Fate: Broken up, March 1814
General characteristics
Class and type: Culloden-class ship of the line
Tons burthen: 1,679 tons (1705.9 tonnes)
Length: 170 ft 8 in (52.0 m) (gundeck)
Beam: 47 ft 7 in (14.5 m)
Depth of hold: 19 ft 11 in (6.1 m)
Propulsion: Sails
Sail plan: Full rigged ship
Armament:

74 guns:

  • Gundeck: 28 × 32 pdrs
  • Upper gundeck: 28 × 18 pdrs
  • Quarterdeck: 14 × 9 pdrs
  • Forecastle: 4 × 9 pdrs

HMS Thunderer was a 74-gun third rate ship of the line of the Royal Navy, built at the Wells brother's shipyard at Deptford and launched on 13 November 1783. After completion, she was laid up until 1792, when she underwent a "Middling Repair" to bring her into service in 1793.

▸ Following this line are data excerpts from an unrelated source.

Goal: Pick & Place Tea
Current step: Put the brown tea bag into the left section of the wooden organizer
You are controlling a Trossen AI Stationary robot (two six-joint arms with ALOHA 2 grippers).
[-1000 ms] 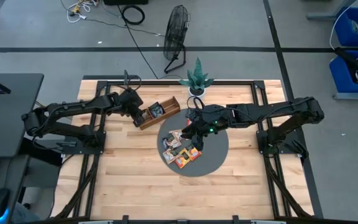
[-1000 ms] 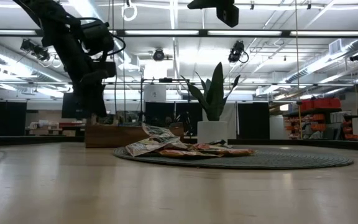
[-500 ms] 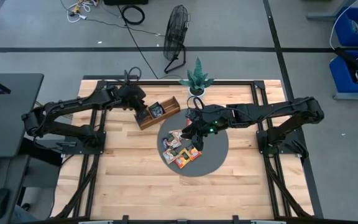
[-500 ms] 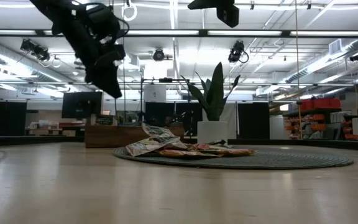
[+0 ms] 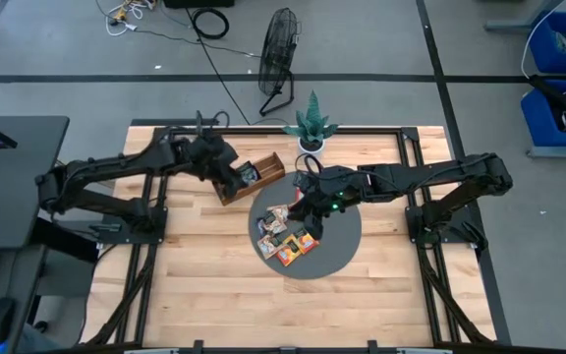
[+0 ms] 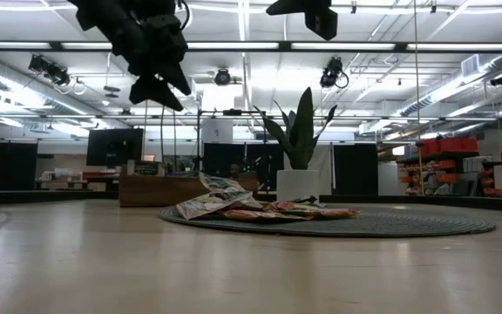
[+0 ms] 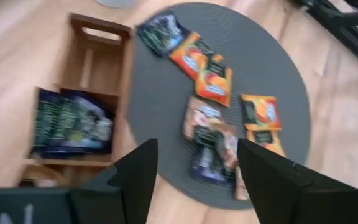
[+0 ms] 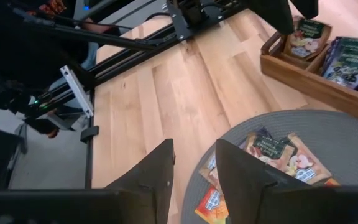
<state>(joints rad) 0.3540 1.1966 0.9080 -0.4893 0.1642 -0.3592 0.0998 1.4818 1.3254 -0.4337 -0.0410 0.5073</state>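
Left tool hovers, seemingly empty, above wooden tray on table.

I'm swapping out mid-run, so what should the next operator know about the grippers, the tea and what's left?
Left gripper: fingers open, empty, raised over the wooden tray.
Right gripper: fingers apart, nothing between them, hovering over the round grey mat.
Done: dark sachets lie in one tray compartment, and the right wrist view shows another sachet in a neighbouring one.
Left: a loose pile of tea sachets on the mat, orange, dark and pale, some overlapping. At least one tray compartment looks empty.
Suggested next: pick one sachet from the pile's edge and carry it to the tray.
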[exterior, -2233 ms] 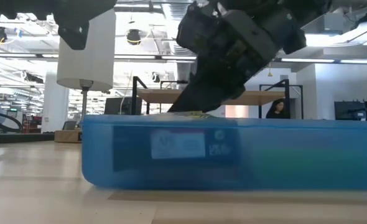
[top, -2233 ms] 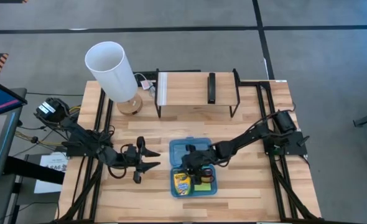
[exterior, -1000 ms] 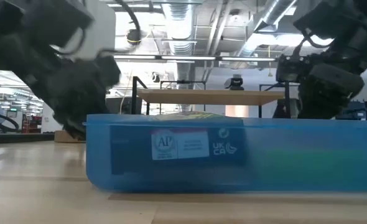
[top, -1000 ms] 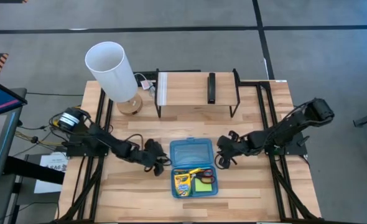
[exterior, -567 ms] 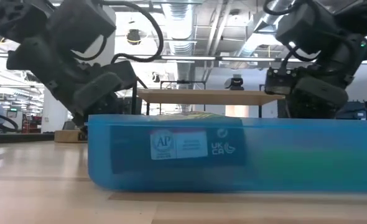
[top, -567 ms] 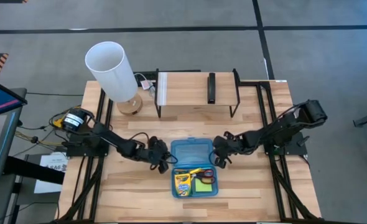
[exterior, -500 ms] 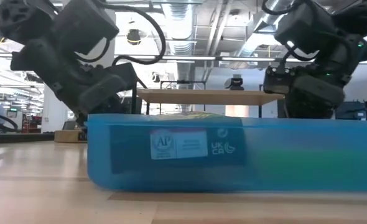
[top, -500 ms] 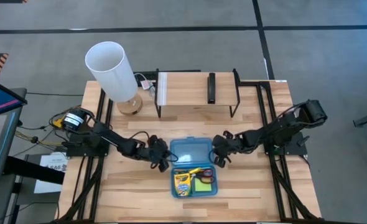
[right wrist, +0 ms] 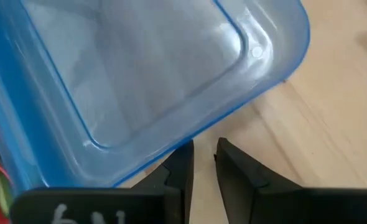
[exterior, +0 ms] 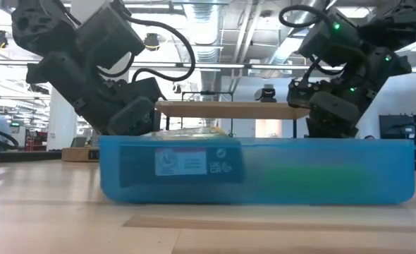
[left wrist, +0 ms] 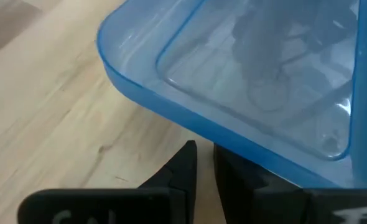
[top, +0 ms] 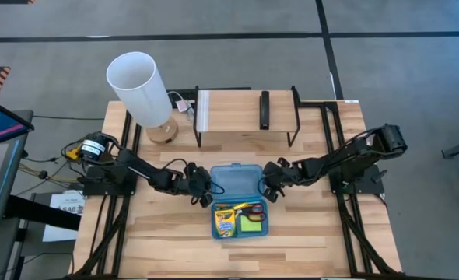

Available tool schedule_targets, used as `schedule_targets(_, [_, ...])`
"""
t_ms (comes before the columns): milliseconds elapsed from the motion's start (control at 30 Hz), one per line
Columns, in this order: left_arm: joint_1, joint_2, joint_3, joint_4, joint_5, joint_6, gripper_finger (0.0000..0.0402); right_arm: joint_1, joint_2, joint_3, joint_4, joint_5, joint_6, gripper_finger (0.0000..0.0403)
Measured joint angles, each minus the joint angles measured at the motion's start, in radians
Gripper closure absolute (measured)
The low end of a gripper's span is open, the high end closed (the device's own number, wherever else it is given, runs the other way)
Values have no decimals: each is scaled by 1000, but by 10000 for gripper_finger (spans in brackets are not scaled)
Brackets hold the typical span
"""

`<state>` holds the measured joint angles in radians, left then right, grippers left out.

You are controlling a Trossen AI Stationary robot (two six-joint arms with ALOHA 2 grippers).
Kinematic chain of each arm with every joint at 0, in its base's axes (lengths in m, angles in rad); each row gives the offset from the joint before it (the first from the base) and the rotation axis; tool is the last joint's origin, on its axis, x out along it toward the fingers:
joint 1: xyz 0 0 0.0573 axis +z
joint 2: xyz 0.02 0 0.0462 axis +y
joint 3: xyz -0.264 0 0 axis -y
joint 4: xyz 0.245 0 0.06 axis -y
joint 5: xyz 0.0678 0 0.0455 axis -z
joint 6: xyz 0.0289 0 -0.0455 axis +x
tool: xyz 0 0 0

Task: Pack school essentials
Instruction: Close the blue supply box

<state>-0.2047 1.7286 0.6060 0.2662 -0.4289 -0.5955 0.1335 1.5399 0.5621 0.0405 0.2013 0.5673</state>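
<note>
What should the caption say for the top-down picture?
Both end effectors, left and right, flank the open blue case.

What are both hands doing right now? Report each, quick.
Left hand: nearly shut, holding nothing, at the left edge of the blue case's open lid.
Right hand: nearly shut, holding nothing, at the lid's right edge.

— Hidden from the low view? Contents of the blue case (exterior: pixel 257 171), smeared to a green blur behind its translucent wall.
— From above? Pencils and eraser too small to tell apart; scissors (top: pixel 249 208) partly under the lid (top: pixel 237 180).
</note>
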Motion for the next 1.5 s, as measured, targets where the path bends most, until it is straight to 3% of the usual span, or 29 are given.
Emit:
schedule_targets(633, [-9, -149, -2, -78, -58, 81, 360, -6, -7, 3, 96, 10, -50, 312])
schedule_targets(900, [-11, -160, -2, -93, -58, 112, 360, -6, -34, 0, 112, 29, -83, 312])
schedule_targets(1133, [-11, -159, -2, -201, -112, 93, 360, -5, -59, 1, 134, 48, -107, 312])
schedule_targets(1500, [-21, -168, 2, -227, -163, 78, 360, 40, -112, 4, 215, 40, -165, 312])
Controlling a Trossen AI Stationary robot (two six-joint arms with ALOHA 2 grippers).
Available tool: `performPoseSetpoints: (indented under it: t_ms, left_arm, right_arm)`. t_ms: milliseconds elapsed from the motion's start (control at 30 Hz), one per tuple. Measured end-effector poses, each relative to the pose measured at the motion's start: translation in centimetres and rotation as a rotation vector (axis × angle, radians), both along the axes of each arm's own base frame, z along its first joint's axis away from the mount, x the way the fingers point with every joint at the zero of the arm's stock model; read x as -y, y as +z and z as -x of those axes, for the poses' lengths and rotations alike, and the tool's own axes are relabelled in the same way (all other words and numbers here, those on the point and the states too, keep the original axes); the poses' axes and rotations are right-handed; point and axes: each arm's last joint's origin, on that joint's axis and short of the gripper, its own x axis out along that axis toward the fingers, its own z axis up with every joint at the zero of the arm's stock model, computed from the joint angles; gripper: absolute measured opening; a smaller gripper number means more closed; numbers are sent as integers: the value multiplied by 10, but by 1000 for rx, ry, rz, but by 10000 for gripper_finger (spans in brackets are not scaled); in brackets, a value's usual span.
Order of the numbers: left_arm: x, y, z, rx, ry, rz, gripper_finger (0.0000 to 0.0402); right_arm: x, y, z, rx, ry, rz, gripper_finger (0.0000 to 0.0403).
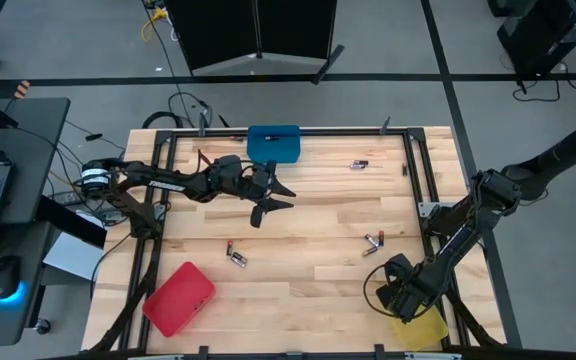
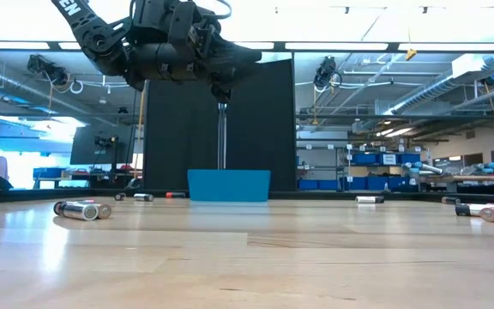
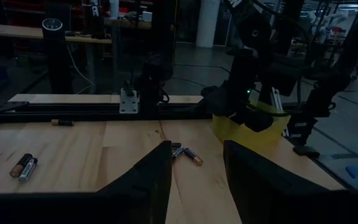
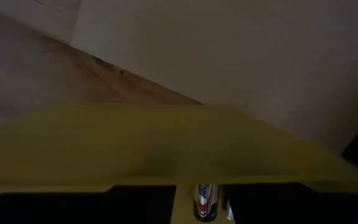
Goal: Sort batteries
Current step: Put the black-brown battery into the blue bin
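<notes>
Small batteries lie on the wooden table: one at the far right (image 1: 358, 164), a few at the right middle (image 1: 373, 241) and two at the left middle (image 1: 235, 253). My left gripper (image 1: 273, 203) is open and empty, raised above the table just near of the blue bin (image 1: 273, 143). It also shows high up in the low view (image 2: 221, 86). My right gripper (image 1: 398, 290) hangs at the yellow bin (image 1: 420, 328) at the near right. In the right wrist view a battery (image 4: 205, 200) shows between its fingers, behind the bin's yellow rim (image 4: 142, 149). My right gripper has a battery between its two fingers, which stand on either side of its round wall (image 4: 206, 193). The battery lies along the fingers, over the yellow bin's rim. Only its end part shows, and the pads are dark.
A red bin (image 1: 178, 298) sits at the near left. A black metal frame (image 1: 413, 170) runs along the table's far and side edges. The left wrist view shows two batteries (image 3: 23, 167), another few (image 3: 185, 154) and the right arm (image 3: 247, 68) over the yellow bin (image 3: 247, 127).
</notes>
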Motion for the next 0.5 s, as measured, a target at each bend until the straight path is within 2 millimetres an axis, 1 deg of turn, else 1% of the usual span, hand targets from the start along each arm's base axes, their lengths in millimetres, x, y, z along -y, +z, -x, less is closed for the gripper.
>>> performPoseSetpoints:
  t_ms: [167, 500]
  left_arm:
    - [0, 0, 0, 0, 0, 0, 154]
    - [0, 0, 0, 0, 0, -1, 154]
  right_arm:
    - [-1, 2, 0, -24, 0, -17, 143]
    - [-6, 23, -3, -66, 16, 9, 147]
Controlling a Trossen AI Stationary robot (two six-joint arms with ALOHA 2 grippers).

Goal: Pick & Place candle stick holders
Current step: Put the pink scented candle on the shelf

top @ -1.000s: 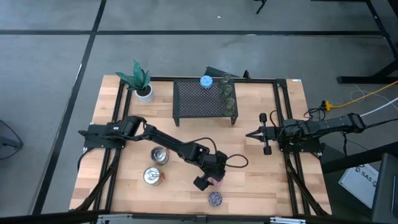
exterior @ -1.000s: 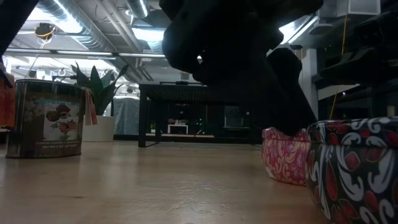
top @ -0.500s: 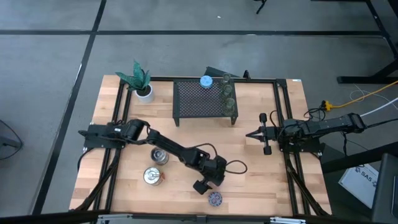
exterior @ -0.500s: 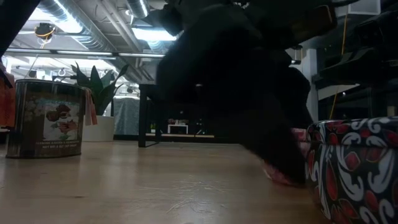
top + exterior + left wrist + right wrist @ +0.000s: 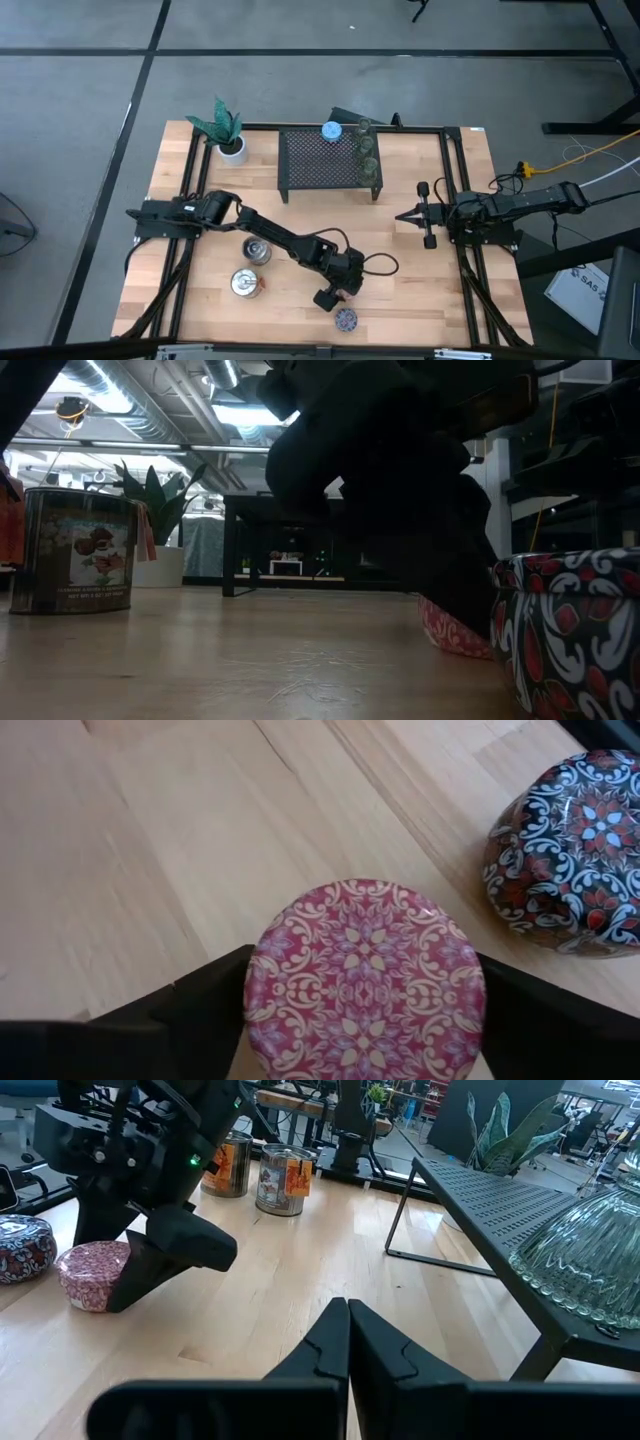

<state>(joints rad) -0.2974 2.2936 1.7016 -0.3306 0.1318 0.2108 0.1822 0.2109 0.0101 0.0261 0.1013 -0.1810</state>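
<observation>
My left gripper (image 5: pixel 365 1050) brackets the pink holder (image 5: pixel 366 982), a finger on each side, jaws wide around it. It tilts off the table, patterned lid facing my wrist, just beside the purple holder (image 5: pixel 570 840). My right gripper (image 5: pixel 347 1342) waits, fingers pressed together.

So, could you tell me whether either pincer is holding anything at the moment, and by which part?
The left pincer brackets the pink holder at its sides; a closed grip cannot be told. The right pincer is shut on nothing.
</observation>
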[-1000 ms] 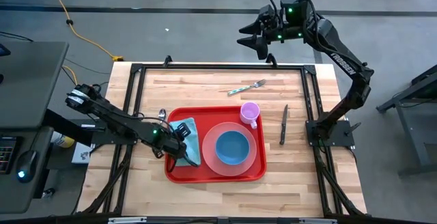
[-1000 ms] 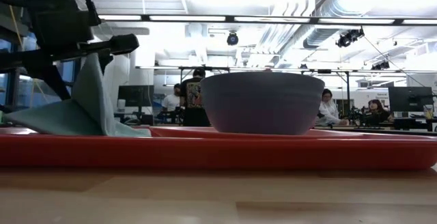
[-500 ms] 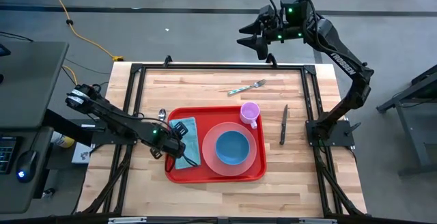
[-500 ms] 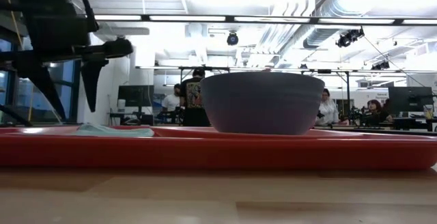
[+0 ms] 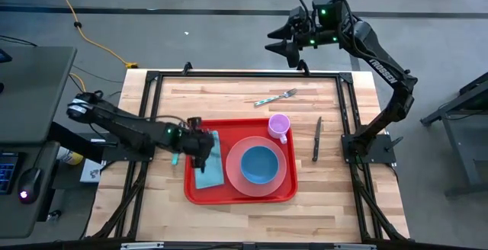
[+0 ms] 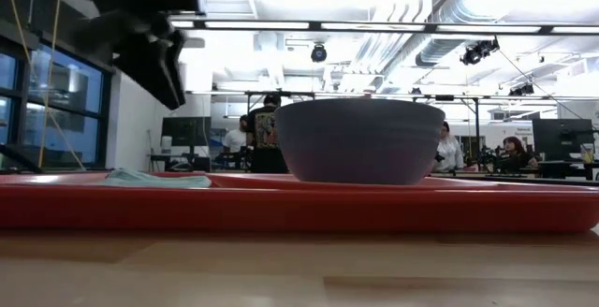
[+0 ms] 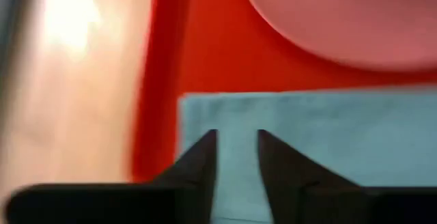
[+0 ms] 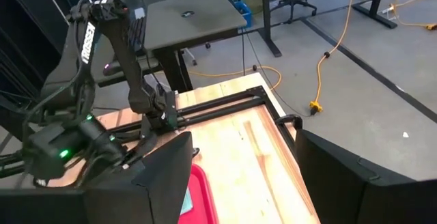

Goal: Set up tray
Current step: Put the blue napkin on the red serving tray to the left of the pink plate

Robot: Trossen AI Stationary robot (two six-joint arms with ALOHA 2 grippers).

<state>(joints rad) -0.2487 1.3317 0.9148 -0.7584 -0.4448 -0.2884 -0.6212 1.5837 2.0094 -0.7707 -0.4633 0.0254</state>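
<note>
Above the tray's point(image 5: 240, 195) napkin point(image 5: 208, 166) hovers the left gripper point(image 5: 200, 150), jaws narrowly apart, beside the plate point(image 5: 231, 165).

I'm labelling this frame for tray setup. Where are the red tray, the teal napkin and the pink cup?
red tray point(image 5: 241, 197): high view, on its near rim, below the plate.
teal napkin point(image 5: 210, 175): high view, on the cloth's near end.
pink cup point(image 5: 279, 123): high view, on its open top.

Tray point(image 5: 238, 193) holds napkin point(image 5: 207, 162) left — plate point(image 5: 259, 166) right.
</note>
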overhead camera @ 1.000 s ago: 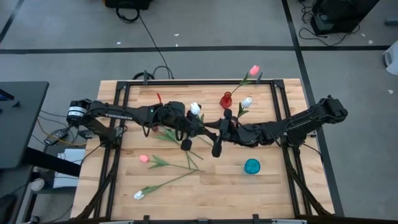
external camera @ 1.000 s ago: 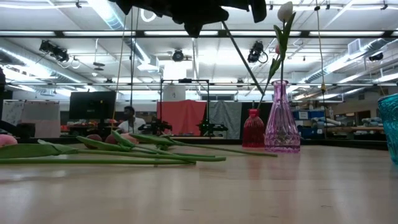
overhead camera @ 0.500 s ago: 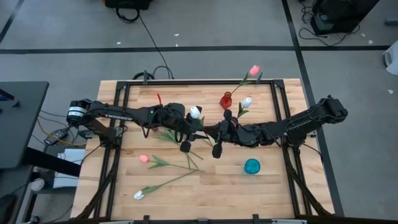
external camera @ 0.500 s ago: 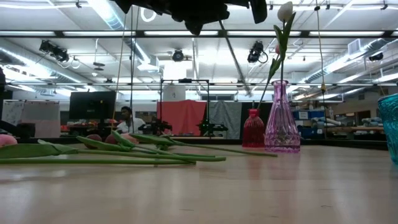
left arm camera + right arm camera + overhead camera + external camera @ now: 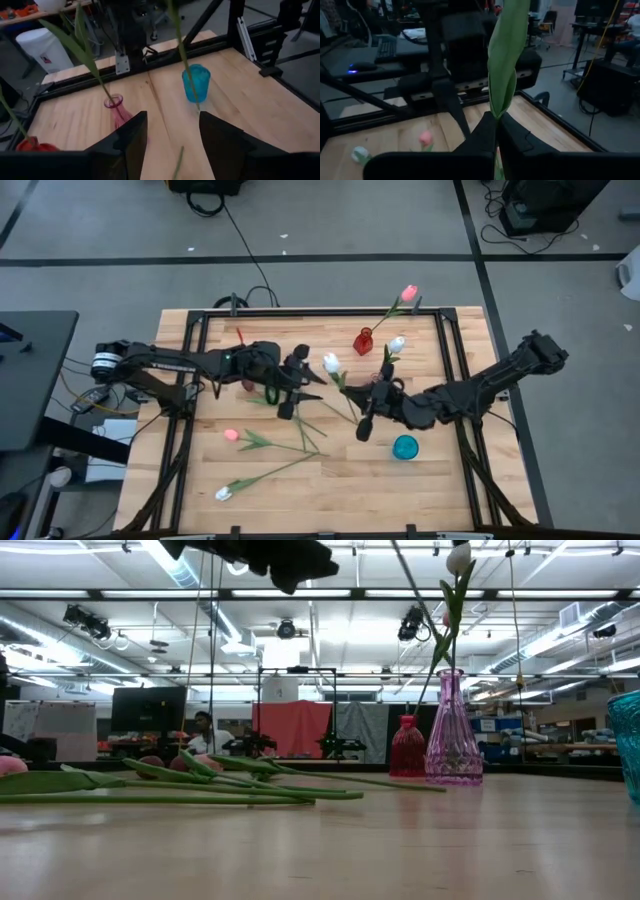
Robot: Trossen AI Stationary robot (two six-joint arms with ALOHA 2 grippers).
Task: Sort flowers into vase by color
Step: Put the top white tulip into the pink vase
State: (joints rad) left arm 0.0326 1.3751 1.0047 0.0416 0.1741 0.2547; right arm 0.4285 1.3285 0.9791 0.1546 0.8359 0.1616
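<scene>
The left gripper point(image 5: 301, 370), fingers now spread, is backing away from the small red glass vase point(image 5: 363, 340). The right gripper point(image 5: 368, 392) is pinching the white-headed artificial tulip point(image 5: 331, 363) it took over, now just below that vase.

The desk point(image 5: 330, 485) is pale wood with a visible grain and a dull sheen, edged by a matt black metal frame point(image 5: 445, 340). The pink vase point(image 5: 452, 735) and red vase point(image 5: 406, 748) look like glossy see-through glass, as does the teal cup point(image 5: 195, 83). The tulip leaf point(image 5: 502, 60) appears smooth, matt, plastic-like.
</scene>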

In 1794 she fought at the Glorious First of June under Captain Albemarle Bertie, and from 1796 to 1801 served in the West Indies, under a succession of captains.

Recommissioned in 1803, in 1805 Thunderer fought in Admiral Calder's action at Finisterre, and later that year she fought at the Battle of Trafalgar under the command of her First Lieutenant John Stockham, as her Captain, William Lechmore, had returned to England to attend a court martial as a witness at the time of the battle.

The surgeon on board was Scotsman James Marr Brydone, who was the first to sight the French fleet. Thunderer signaled the Victory and three minutes later battle orders were signalled to the British fleet beginning the Battle of Trafalgar.

In 1807, Thunderer served in the Dardanelles as part of a squadron under Admiral Sir John Duckworth and was badly damaged when the squadron withdrew from the area.

She was decommissioned in November 1808 and broken up in March 1814.